**Your assignment:**
In this exercise, each record below is to be written out again exactly.

**Extracted records:**
□ □ □

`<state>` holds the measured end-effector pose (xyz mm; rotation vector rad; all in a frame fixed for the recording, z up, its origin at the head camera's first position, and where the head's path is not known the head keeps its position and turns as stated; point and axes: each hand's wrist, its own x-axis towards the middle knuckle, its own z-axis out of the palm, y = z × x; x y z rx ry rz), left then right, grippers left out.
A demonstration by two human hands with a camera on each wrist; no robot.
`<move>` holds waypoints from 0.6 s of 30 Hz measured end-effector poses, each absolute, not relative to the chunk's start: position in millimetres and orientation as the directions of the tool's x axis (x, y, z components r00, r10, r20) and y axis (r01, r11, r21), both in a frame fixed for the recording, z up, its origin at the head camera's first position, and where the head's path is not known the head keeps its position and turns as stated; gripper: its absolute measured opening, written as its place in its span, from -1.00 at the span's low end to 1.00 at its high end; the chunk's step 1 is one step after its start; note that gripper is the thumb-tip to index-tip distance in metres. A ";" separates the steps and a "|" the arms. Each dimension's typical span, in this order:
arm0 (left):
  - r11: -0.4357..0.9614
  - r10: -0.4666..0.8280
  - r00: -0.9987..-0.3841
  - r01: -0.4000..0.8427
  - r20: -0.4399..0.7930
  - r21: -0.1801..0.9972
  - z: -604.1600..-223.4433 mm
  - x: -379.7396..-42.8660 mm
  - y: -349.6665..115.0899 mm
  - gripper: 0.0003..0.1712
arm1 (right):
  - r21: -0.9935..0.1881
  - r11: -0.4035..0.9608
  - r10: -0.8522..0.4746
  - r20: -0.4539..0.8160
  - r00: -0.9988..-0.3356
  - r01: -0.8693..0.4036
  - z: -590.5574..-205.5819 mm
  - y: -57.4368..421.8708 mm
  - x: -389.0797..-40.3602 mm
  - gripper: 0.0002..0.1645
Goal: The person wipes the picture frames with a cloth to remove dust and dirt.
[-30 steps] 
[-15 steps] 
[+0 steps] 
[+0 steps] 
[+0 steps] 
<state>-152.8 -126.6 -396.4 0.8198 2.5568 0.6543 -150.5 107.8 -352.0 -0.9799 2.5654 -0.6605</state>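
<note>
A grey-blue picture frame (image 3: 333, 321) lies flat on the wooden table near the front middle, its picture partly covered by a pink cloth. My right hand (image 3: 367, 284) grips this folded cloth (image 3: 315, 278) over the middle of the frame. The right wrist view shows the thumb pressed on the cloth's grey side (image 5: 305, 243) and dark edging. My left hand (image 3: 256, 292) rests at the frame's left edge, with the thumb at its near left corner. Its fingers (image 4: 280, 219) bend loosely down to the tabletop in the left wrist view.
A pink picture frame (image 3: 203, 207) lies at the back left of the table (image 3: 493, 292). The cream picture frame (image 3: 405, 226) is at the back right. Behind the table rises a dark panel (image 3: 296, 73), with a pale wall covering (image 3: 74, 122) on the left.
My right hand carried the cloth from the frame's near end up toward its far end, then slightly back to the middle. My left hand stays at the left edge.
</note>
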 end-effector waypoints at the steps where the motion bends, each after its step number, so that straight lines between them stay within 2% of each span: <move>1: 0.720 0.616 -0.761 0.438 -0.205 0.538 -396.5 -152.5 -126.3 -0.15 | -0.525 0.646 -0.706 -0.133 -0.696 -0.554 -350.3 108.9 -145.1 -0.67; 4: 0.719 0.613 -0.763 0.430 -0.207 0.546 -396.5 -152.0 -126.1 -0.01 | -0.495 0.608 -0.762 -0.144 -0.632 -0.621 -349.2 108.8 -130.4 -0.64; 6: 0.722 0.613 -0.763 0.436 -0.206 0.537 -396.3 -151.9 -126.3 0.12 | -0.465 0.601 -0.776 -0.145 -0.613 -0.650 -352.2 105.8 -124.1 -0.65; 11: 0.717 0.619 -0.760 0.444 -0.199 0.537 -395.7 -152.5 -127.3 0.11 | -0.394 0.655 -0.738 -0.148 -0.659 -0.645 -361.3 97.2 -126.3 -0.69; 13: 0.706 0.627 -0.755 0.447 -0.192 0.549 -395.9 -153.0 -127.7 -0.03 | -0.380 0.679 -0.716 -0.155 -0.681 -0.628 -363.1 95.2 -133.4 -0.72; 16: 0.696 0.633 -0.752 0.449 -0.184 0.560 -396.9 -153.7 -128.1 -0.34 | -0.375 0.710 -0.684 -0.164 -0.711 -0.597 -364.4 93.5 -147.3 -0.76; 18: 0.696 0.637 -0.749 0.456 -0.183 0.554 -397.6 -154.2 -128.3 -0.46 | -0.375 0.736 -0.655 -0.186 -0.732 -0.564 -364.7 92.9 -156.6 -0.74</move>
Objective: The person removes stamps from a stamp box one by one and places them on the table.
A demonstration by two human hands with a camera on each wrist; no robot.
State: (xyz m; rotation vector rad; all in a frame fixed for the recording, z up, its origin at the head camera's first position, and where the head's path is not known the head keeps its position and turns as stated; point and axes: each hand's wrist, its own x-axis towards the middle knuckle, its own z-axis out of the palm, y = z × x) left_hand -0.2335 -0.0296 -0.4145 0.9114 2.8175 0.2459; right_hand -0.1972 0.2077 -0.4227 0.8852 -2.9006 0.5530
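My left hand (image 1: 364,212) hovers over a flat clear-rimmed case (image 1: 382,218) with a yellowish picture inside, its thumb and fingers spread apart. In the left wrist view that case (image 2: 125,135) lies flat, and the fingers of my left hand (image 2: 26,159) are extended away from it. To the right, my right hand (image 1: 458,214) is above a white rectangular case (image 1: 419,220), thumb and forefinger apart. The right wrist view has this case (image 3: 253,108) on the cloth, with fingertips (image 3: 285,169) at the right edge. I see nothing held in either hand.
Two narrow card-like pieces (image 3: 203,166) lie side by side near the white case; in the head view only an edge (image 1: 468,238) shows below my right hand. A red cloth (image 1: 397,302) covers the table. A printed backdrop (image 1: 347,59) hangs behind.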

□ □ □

**Response area:**
`<state>` holds the measured end-effector pose (xyz mm; rotation vector rad; all in a frame fixed for the recording, z up, its origin at the head camera's first position, and where the head's path is not known the head keeps its position and turns as stated; point and axes: each hand's wrist, its own x-axis towards the middle knuckle, its own z-axis out of the palm, y = z × x; x y z rx ry rz), left then right, grippers left out.
A demonstration by two human hands with a camera on each wrist; no robot.
`<move>` holds waypoints from 0.6 s of 30 Hz measured end-effector poses, each absolute, not relative to the chunk's start: position in millimetres and orientation as the directions of the tool's x axis (x, y, z components r00, r10, r20) and y axis (r01, r11, r21), both in a frame fixed for the recording, z up, its origin at the head camera's first position, and where the head's path is not known the head keeps its position and turns as stated; gripper: its absolute measured opening, written as its place in its span, from -1.00 at the span's low end to 1.00 at its high end; the chunk's step 1 is one step after its start; note that gripper is the thumb-tip to index-tip distance in metres. A ";" separates the steps and a "|" the arms. Each dimension's typical span, in this order:
arm0 (left):
  - r11: -0.4357..0.9614
  - r10: -0.4666..0.8280
  - r00: -0.9987..-0.3841
  - r01: -0.4000..0.8427
  - r20: -0.4399..0.7930
  - r21: -0.1801..0.9972
  - z: -604.1600..-223.4433 mm
  - x: -379.7396..-42.8660 mm
  - y: -349.6665..115.0899 mm
  - gripper: 0.0003..0.1712
arm1 (right):
  - r21: -0.9935..0.1881
  - r11: -0.4035..0.9608
  - r10: -0.8522..0.4746
  - r20: -0.4539..0.8160
  - r00: -0.9988..-0.3356
  - r01: -0.8693..0.4036
  - z: -590.5574..-205.5819 mm
  - y: -57.4368..421.8708 mm
  - x: -389.0797..-40.3602 mm
  - gripper: 0.0002..0.1645
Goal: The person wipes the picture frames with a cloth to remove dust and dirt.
[-30 steps] 
[-15 steps] 
[+0 steps] 
[+0 steps] 
[+0 steps] 
<state>-152.8 -126.6 -396.4 0.8198 2.5568 0.6543 -150.5 107.8 -352.0 -0.9799 2.5654 -0.6605</state>
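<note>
A grey-blue picture frame (image 3: 333, 321) lies flat on the wooden table near the front middle, its picture partly covered by a pink cloth. My right hand (image 3: 367, 284) grips this folded cloth (image 3: 315, 278) over the middle of the frame. The right wrist view shows the thumb pressed on the cloth's grey side (image 5: 305, 243) and dark edging. My left hand (image 3: 256, 292) rests at the frame's left edge, with the thumb at its near left corner. Its fingers (image 4: 280, 219) bend loosely down to the tabletop in the left wrist view.
A pink picture frame (image 3: 203, 207) lies at the back left of the table (image 3: 493, 292). The cream picture frame (image 3: 405, 226) is at the back right. Behind the table rises a dark panel (image 3: 296, 73), with a pale wall covering (image 3: 74, 122) on the left.
My right hand carried the cloth from the frame's near end up toward its far end, then slightly back to the middle. My left hand stays at the left edge.
</note>
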 end-effector waypoints at the steps where the motion bends, each after its step number, so that straight lines between them stay within 2% of each span: <move>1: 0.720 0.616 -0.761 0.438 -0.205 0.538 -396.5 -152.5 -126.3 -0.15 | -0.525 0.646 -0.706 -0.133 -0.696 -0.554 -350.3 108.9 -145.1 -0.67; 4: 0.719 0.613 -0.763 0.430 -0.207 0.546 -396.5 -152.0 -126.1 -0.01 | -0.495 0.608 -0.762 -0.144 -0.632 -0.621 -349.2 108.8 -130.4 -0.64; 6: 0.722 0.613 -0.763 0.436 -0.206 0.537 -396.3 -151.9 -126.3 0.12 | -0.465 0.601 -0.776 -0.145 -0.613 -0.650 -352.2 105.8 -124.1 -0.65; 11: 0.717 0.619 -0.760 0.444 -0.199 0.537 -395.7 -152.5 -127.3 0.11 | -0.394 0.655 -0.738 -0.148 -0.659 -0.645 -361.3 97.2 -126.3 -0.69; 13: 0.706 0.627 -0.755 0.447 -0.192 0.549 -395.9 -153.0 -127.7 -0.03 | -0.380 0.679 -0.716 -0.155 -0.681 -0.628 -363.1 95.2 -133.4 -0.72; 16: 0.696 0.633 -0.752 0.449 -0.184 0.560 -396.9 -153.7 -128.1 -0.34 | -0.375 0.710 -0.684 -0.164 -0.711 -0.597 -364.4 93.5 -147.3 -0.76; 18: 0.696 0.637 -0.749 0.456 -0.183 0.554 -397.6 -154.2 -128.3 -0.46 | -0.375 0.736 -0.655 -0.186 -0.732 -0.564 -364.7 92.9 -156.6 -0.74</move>
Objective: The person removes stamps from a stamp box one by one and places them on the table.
A demonstration by two human hands with a camera on each wrist; no robot.
State: (xyz m; rotation vector rad; all in a frame fixed for the recording, z up, its origin at the head camera's first position, and where the head's path is not known the head keeps its position and turns as stated; point and axes: each hand's wrist, its own x-axis towards the middle knuckle, its own z-axis out of the palm, y = z × x) left_hand -0.2335 -0.0296 -0.4145 0.9114 2.8175 0.2459; right_hand -0.1972 0.2077 -0.4227 0.8852 -2.9006 0.5530
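My left hand (image 1: 364,212) hovers over a flat clear-rimmed case (image 1: 382,218) with a yellowish picture inside, its thumb and fingers spread apart. In the left wrist view that case (image 2: 125,135) lies flat, and the fingers of my left hand (image 2: 26,159) are extended away from it. To the right, my right hand (image 1: 458,214) is above a white rectangular case (image 1: 419,220), thumb and forefinger apart. The right wrist view has this case (image 3: 253,108) on the cloth, with fingertips (image 3: 285,169) at the right edge. I see nothing held in either hand.
Two narrow card-like pieces (image 3: 203,166) lie side by side near the white case; in the head view only an edge (image 1: 468,238) shows below my right hand. A red cloth (image 1: 397,302) covers the table. A printed backdrop (image 1: 347,59) hangs behind.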

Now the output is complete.